The Poison in Pushing for Positivity

I was a little bit annoyed to discover yet another book pushing the power of positive thinking recently.  In many ways there is much to commend it, but in others the concept and its application can cause more harm than good.   Inevitably it can whip up immature and dichotomous notions that positive thinking is good and negative thinking is bad.  An addiction to positivity can engender an extreme negativity to negativity!

This brings to mind the Tim Minchin song, Lullaby.  Minchin perfectly describes the desperate state of a sleep-deprived parent who is struggling to get his baby to settle.

'My heart says "I love you", but my brain's thinking "fu** you"
And hoping a child trafficker will abduct you
At least then I'll get a few hours in bed.

I've shushed and I've cooed and I've even tried to sing
"Ob-la-di, Ob-la-da" in the exact voice of Ringo
Now all I have left is to hope that a dingo
Will sneak in and rip off your fat bitching head.'

See:  https://www.youtube.com/results?search_query=tim+minchin+lullaby

I attended a seminar where Minchin shared how a woman warned him that he was tempting fate, and that thinking this way was enough to endanger the life of his child.  In CBT we refer to this as thought action/ or thought event fusion. And this is just the problem that an obsession with the power of thought can engender, a crazy, superstitious notion that thoughts are things in the same way that a table is a thing.
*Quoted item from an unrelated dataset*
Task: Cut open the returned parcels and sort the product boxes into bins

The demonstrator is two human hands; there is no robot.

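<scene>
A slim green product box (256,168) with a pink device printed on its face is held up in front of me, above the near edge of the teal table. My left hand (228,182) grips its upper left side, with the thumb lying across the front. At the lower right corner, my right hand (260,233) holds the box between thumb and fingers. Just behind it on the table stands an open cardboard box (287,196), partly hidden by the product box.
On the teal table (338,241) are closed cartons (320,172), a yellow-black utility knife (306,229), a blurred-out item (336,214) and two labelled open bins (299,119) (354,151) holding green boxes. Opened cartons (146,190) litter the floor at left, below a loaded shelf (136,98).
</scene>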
Whilst I'm on the topic of child rearing for instance, it is normal  to have frequent fleeting thoughts of dropping, stabbing, harming a baby in some way because the brain has a tendency to flag up threat so that we may avoid it. See the excerpt below from the Wikipedia page 'https://en.wikipedia.org/wiki/Intrusive_thought'

"Many people experience the type of bad or unwanted thoughts that people with more troubling intrusive thoughts have, but most people can dismiss these thoughts.[1] For most people, intrusive thoughts are a "fleeting annoyance."[5] Psychologist Stanley Rachman presented a questionnaire to healthy college students and found that virtually all said they had these thoughts from time to time, including thoughts of sexual violence, sexual punishment, "unnatural" sex acts, painful sexual practices, blasphemous or obscene images, thoughts of harming elderly people or someone close to them, violence against animals or towards children, and impulsive or abusive outbursts or utterances.[6] Such bad thoughts are universal among humans, and have "almost certainly always been a part of the human condition"

Instances of this are thought to be highly evolutionarily adaptive;  for example if we are alert to threat, we know to avoid it or protect ourselves from it in some other way.   It is extremely damaging to a mother's self-confidence to believe that because she is focusing on causing harm that she is endangering the safety of her child.  It can whip her up into a needless state of fear and guilt based on the childish notion of 'positive thinking' and the importance of avoiding negative thinking at all costs.  On occasions it has proved necessary for me to insist that clients say outloud to me that they hope I die before they see me in the following session to allay such superstitious notions of omnipotence.   This has happened on several occasions and I'm still alive, so far.   I appreciate that this is of a somewhat different emotional note to Minchin's 'Lullaby.'  but in the same sentiment, an acceptance of our full range of human thoughts and feelings, and an appreciation that they are not our behaviours or tempting fate, or things that exist anywhere else than in our mind, is crucial to supporting a good relationship with ourselves on the road to happiness. 

So, I beg of you watch out for the poison in pushing positive thinking…

Rachman S, de Silva P (1978). "Abnormal and normal obsessions".Behav Res Ther 16 (4): 233–48. doi:10.1016/0005-7967(78)90022-0PMID 718588.